Watching the movie, you feel the stress of knowing that every day Alejandro does not find a sponsor is one day closer to him disappearing. “There’s still this idea that admitting someone into the country, or that making it easier for people who have less, that that is charitable,” Torres said.

“If you download an app and the app is clunky to use and it’s hard to use, then in the next upgrade, the app improves,” Torres continued. “And that’s because the corporation wants to retain you as a customer. But the visa system is not interested in improving, because it doesn’t think it’s to its benefit to make it easier. It’s really frustrating that it’s like, ‘Oh, you’re so lucky there’s even a path at all.’”

Job and visa application systems have absurd rules, and one of the film’s strengths is in pointing them out. Alejandro wants to work at the toy company Hasbro, but as he notes to a hiring manager, the online job application doesn’t feature an “other” option for people who are living outside of the U.S. If Alejandro loses his work visa, he will lose his chance at his dream job for an arbitrary reason.

The corporations and invisible systems that can decide if you’re going to make rent or stay in this country are also not just paperwork in “Problemista” ― they’re living, breathing characters.

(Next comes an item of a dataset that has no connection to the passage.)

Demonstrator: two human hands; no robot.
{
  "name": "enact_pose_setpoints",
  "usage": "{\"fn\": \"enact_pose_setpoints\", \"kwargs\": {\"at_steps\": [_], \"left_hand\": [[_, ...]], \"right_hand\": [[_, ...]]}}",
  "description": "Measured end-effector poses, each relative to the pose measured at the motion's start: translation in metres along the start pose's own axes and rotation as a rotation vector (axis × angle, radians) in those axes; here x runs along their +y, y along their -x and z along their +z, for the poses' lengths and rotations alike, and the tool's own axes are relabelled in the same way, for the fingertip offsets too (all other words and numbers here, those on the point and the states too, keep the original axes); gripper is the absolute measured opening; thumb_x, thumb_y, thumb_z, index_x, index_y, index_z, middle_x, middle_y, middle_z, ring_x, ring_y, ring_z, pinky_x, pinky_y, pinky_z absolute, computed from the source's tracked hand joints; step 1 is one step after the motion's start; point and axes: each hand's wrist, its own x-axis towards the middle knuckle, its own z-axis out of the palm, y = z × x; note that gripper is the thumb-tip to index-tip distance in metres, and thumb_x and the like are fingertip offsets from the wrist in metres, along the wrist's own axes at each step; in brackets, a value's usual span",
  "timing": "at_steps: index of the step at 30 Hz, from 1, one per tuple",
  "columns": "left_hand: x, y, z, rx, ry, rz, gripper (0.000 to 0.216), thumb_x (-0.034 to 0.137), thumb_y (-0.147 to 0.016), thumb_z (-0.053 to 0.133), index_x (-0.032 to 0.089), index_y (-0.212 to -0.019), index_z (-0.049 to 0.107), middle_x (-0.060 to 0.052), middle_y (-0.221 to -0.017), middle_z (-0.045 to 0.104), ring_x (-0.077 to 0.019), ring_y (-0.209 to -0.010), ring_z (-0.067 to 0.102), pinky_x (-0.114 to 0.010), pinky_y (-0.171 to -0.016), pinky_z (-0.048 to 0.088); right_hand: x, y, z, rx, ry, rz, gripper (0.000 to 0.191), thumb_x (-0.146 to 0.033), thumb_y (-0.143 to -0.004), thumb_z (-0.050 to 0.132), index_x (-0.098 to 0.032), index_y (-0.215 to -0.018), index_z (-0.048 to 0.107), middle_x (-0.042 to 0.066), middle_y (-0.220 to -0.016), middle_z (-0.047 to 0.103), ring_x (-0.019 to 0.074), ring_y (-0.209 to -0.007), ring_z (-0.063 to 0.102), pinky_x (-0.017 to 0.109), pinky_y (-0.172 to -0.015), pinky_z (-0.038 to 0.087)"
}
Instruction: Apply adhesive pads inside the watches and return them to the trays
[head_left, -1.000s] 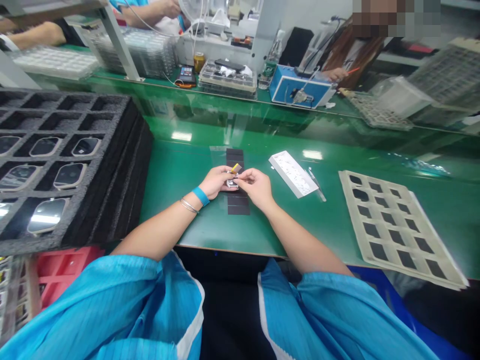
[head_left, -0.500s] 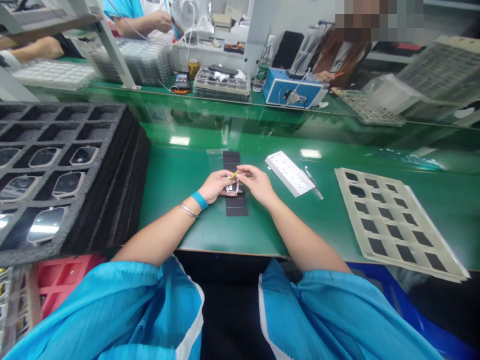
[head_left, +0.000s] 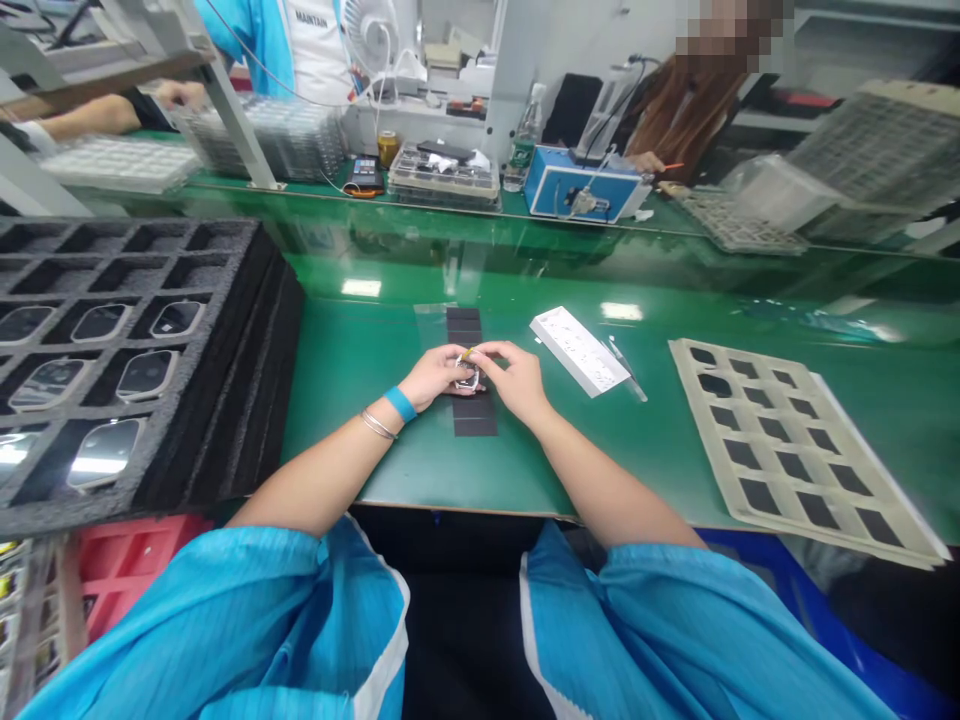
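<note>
My left hand (head_left: 433, 375) and my right hand (head_left: 510, 376) meet over the middle of the green table. Between them they pinch a small silvery frame-like part (head_left: 466, 374) with a thin yellow strip at its top. Both hands have their fingers closed around it. Beneath the hands lies a narrow strip of black rectangular pads (head_left: 471, 412) on clear film. A blue band and a thin bracelet sit on my left wrist.
A black foam tray (head_left: 225, 300) with several glossy rounded parts stands at the left. A white flat box (head_left: 579, 350) and tweezers (head_left: 624, 367) lie right of my hands. A beige tray (head_left: 801, 450) with dark pockets lies far right. Other people work across the bench.
My hands have drawn closer together over the small part, and the yellow strip now shows less. The view has shifted slightly.
</note>
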Motion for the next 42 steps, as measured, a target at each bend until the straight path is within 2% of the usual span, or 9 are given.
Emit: {"fn": "enact_pose_setpoints", "kwargs": {"at_steps": [5,9,15,19,21,25,28,35,42], "left_hand": [[0.006,0.002,0.001,0.064,0.020,-0.026,0.017,0.000,-0.074,0.058,0.012,-0.087,0.060,-0.001,-0.064,0.067,-0.0142,-0.057,0.068,-0.021,-0.053,0.056],[0.009,0.000,-0.005,0.025,0.225,-0.099,0.026,0.000,-0.073,0.053,0.010,-0.093,0.067,-0.005,-0.075,0.070,-0.0131,-0.065,0.068,-0.029,-0.070,0.060],[0.006,-0.005,-0.013,0.015,0.355,-0.063,0.021,0.006,-0.080,0.058,0.010,-0.099,0.067,-0.006,-0.080,0.069,-0.0126,-0.070,0.067,-0.031,-0.078,0.058],[0.000,-0.008,-0.017,-0.047,0.304,0.027,0.034,0.006,-0.073,0.074,0.013,-0.106,0.066,-0.005,-0.092,0.071,-0.0114,-0.077,0.068,-0.030,-0.083,0.056],[-0.002,-0.008,-0.019,-0.068,0.283,0.048,0.043,0.008,-0.067,0.080,0.013,-0.107,0.067,-0.007,-0.099,0.072,-0.0137,-0.084,0.069,-0.030,-0.084,0.056],[-0.005,-0.005,-0.017,-0.073,0.233,0.078,0.053,0.021,-0.054,0.092,0.013,-0.103,0.071,-0.010,-0.098,0.074,-0.0160,-0.082,0.070,-0.028,-0.077,0.056],[-0.007,-0.003,-0.013,-0.122,0.164,0.103,0.059,0.034,-0.050,0.094,0.011,-0.100,0.072,-0.013,-0.096,0.074,-0.0185,-0.082,0.070,-0.027,-0.073,0.055],[-0.009,-0.001,-0.009,-0.250,-0.070,0.200,0.050,0.042,-0.058,0.090,0.012,-0.094,0.075,-0.013,-0.093,0.075,-0.0223,-0.088,0.071,-0.031,-0.086,0.053],[-0.007,0.000,-0.012,-0.209,-0.217,0.220,0.042,0.041,-0.066,0.084,0.015,-0.098,0.075,-0.012,-0.099,0.075,-0.0240,-0.091,0.070,-0.034,-0.087,0.054]], "right_hand": [[-0.002,0.002,0.001,-0.016,0.220,-0.143,0.011,-0.029,-0.087,0.067,-0.023,-0.087,0.077,0.003,-0.086,0.076,0.0192,-0.082,0.068,0.034,-0.084,0.050],[0.002,0.001,0.001,-0.092,0.352,-0.234,0.012,-0.026,-0.089,0.066,-0.024,-0.091,0.078,0.005,-0.095,0.077,0.0212,-0.089,0.066,0.038,-0.088,0.047],[0.006,-0.001,0.000,-0.187,0.287,-0.272,0.015,-0.029,-0.092,0.061,-0.027,-0.094,0.076,0.006,-0.108,0.073,0.0246,-0.101,0.059,0.046,-0.097,0.046],[0.009,0.000,0.002,-0.087,0.150,-0.179,0.014,-0.031,-0.086,0.066,-0.024,-0.096,0.073,0.009,-0.114,0.064,0.0248,-0.113,0.056,0.049,-0.103,0.046],[0.012,0.000,0.003,-0.093,-0.014,-0.049,0.030,-0.035,-0.081,0.069,-0.023,-0.109,0.068,0.011,-0.123,0.058,0.0241,-0.116,0.056,0.045,-0.099,0.050],[0.017,0.000,0.005,-0.281,-0.427,0.262,0.065,-0.042,-0.073,0.075,-0.022,-0.131,0.054,0.013,-0.127,0.060,0.0236,-0.113,0.062,0.043,-0.096,0.053],[0.017,0.001,0.003,-0.410,-0.589,0.396,0.070,-0.042,-0.073,0.078,-0.021,-0.134,0.051,0.011,-0.120,0.066,0.0224,-0.108,0.065,0.044,-0.098,0.052],[0.012,0.004,-0.004,-0.538,-0.590,0.297,0.068,-0.033,-0.067,0.085,-0.020,-0.128,0.056,0.012,-0.128,0.064,0.0241,-0.116,0.063,0.043,-0.104,0.049],[0.012,0.007,0.000,-0.495,-0.497,0.221,0.057,-0.044,-0.077,0.077,-0.019,-0.125,0.059,0.011,-0.121,0.067,0.0238,-0.109,0.066,0.040,-0.097,0.052]]}}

Take, for example, the process of securing a steady paying gig, which can be its own nightmare. In the film, Alejandro needs money after losing his job, and that stress is represented by Craigslist (Larry Owens), a hallucinated spirit who whispers in Alejandro’s ear about Ikea bookcases and shady gigs. Bank overdraft fees are another example. After his card gets declined, Alejandro’s tense phone call with a Bank of America representative (River L. Ramirez) is not just an argument ― it’s a surreal gun standoff.

“At the end of the day, we’re talking about emails, phone calls, notifications,” Torres said about depicting the stakes of his and Alejandro’s journeys. “Cinematically, they’re small actions.”

That’s why Torres, a “Saturday Night Live” alum who wrote dreamy, melancholic sketches like “Wells for Boys,” leaned into showcasing the surreal emotions those actions cause.

The film also pays close attention to the ways that employers can deliver the worst news of your life with sanitized language. In Alejandro’s case, the boss who fires him and imperils his visa does so with a vague “we’re sorry.”

Torres said that he’s long been fascinated with the peculiarities of corporate speak. “Most of the people using this language are putting it on as an armor, as a sheet of glass between you and them that they need, so that they feel detached from what they’re doing,” he said.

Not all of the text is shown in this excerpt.